WORK REQUIRED =>
Every line of the material below in which "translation" shows up is to be located and copied.
================================
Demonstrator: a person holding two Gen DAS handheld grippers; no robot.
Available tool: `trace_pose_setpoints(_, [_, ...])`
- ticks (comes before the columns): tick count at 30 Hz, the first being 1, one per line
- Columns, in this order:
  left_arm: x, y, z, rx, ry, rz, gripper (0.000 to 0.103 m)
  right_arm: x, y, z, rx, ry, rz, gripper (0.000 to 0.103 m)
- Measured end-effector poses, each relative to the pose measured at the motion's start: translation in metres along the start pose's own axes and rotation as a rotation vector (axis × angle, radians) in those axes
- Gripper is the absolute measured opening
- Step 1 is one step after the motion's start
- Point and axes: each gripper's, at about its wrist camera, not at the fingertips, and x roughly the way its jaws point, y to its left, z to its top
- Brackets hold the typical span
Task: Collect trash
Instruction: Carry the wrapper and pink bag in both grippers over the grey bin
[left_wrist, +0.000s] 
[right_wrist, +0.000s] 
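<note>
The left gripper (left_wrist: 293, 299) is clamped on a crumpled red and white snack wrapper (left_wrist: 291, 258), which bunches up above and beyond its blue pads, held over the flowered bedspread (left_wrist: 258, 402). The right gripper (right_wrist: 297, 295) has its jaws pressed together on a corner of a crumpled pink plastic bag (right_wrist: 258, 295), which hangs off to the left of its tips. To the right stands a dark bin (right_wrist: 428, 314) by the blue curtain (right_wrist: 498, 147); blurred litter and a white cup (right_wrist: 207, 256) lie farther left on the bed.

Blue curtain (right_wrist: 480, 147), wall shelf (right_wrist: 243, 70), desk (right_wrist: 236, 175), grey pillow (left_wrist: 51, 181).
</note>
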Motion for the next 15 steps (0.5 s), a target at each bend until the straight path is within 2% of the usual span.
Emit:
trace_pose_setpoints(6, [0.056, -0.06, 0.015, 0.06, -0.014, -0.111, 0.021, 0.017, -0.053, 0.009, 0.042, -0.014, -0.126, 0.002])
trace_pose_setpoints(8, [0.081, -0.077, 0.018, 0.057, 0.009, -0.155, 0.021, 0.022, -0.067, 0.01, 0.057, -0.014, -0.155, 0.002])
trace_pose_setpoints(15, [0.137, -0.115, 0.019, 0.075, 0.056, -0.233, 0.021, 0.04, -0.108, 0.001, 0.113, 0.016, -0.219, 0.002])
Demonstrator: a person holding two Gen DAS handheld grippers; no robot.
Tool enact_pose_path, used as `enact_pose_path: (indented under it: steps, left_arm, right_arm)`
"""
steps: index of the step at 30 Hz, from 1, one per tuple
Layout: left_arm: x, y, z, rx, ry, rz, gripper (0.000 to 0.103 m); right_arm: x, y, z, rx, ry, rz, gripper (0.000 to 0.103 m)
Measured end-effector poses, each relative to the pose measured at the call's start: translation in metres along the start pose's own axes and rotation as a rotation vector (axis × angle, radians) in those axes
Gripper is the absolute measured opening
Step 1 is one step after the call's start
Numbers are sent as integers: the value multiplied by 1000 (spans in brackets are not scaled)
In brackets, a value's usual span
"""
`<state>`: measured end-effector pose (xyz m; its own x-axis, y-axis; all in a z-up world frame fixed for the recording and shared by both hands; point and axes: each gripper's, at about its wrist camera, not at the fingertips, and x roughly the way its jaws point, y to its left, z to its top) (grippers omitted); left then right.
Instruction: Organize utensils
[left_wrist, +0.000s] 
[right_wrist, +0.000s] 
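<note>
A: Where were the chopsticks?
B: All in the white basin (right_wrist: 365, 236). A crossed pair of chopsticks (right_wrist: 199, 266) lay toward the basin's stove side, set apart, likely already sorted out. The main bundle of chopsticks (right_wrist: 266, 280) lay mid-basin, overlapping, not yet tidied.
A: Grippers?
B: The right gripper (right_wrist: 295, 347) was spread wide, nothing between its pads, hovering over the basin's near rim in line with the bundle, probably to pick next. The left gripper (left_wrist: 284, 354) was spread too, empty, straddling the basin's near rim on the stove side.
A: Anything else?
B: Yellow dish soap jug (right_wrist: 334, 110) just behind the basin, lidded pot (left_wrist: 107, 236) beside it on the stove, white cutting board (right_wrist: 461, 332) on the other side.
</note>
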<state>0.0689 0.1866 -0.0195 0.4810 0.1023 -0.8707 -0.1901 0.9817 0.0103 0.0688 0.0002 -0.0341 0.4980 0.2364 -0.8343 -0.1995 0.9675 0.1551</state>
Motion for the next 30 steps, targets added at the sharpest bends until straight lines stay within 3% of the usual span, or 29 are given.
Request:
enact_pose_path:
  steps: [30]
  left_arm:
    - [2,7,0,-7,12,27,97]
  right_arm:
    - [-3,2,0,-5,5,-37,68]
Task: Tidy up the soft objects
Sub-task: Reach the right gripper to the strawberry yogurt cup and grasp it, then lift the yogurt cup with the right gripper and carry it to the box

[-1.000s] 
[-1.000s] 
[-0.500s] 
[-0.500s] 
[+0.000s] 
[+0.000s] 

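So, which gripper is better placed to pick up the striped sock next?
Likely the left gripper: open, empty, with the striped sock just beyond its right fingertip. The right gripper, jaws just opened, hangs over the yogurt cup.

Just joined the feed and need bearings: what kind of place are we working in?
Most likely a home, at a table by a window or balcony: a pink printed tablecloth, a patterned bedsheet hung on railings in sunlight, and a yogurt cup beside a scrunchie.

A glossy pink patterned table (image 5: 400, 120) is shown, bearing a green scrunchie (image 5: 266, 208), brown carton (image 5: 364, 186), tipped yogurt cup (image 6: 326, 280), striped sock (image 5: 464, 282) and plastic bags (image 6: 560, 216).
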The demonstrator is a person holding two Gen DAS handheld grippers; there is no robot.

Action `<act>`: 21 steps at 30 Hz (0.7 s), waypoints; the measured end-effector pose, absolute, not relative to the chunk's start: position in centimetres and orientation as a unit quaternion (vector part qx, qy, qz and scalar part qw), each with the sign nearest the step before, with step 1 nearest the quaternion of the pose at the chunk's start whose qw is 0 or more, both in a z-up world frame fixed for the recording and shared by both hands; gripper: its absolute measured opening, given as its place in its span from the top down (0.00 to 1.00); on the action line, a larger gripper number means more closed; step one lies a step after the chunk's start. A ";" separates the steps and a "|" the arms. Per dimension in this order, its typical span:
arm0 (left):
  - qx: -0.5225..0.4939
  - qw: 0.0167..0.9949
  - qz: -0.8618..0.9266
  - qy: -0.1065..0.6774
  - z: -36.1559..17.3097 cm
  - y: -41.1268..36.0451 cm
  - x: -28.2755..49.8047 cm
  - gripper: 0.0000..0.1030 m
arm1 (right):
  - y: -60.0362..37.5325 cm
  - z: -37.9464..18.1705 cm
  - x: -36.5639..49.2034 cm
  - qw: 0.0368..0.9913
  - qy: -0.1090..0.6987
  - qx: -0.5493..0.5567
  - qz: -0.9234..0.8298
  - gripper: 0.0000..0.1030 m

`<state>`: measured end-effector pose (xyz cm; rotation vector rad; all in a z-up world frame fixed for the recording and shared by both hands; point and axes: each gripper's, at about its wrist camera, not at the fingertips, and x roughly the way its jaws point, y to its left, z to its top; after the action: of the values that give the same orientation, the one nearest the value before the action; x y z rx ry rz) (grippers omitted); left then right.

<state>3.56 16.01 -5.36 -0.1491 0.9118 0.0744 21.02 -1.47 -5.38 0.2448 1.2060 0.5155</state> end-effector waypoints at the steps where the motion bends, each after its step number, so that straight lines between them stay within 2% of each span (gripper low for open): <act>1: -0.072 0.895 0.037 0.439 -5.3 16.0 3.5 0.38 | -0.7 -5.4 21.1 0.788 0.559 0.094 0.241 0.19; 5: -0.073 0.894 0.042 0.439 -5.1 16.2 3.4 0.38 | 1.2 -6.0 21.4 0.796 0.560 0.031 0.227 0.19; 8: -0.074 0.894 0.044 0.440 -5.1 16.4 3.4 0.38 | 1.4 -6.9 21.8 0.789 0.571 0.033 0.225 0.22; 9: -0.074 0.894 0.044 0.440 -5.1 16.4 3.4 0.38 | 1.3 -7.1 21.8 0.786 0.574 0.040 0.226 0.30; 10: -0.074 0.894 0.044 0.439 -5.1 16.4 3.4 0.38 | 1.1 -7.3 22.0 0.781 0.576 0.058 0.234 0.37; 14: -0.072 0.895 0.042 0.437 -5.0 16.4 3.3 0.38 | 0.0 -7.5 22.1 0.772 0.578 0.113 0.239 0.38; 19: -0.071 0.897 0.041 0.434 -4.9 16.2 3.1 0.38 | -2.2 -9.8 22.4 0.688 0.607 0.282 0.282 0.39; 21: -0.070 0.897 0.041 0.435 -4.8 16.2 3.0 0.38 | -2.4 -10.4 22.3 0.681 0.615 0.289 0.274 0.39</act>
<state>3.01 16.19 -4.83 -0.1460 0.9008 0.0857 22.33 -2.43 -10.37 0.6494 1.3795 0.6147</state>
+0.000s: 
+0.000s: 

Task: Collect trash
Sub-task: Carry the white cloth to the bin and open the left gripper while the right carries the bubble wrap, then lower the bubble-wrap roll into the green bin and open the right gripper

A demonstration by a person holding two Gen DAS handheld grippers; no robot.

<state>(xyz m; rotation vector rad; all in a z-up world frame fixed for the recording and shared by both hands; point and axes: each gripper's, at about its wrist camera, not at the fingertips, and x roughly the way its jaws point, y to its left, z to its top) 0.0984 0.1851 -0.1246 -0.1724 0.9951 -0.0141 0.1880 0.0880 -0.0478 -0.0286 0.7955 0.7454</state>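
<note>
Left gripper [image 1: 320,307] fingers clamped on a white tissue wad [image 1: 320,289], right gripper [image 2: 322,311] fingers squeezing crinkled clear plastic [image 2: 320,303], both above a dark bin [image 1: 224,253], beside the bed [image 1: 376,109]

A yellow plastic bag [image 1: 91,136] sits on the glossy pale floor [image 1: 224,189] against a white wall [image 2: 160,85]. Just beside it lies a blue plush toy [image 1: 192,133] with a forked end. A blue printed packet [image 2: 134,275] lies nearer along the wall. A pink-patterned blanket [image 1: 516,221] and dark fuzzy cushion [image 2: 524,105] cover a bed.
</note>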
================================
EXERCISE OUTPUT =>
- Measured end-effector poses, each relative to the pose measured at the motion's start: translation in metres along the start pose's own axes and rotation as a rotation vector (axis × angle, radians) in those axes
Measured end-effector poses, each relative to the pose measured at the call's start: translation in metres along the start pose's own axes and rotation as a rotation vector (axis × angle, radians) in those axes

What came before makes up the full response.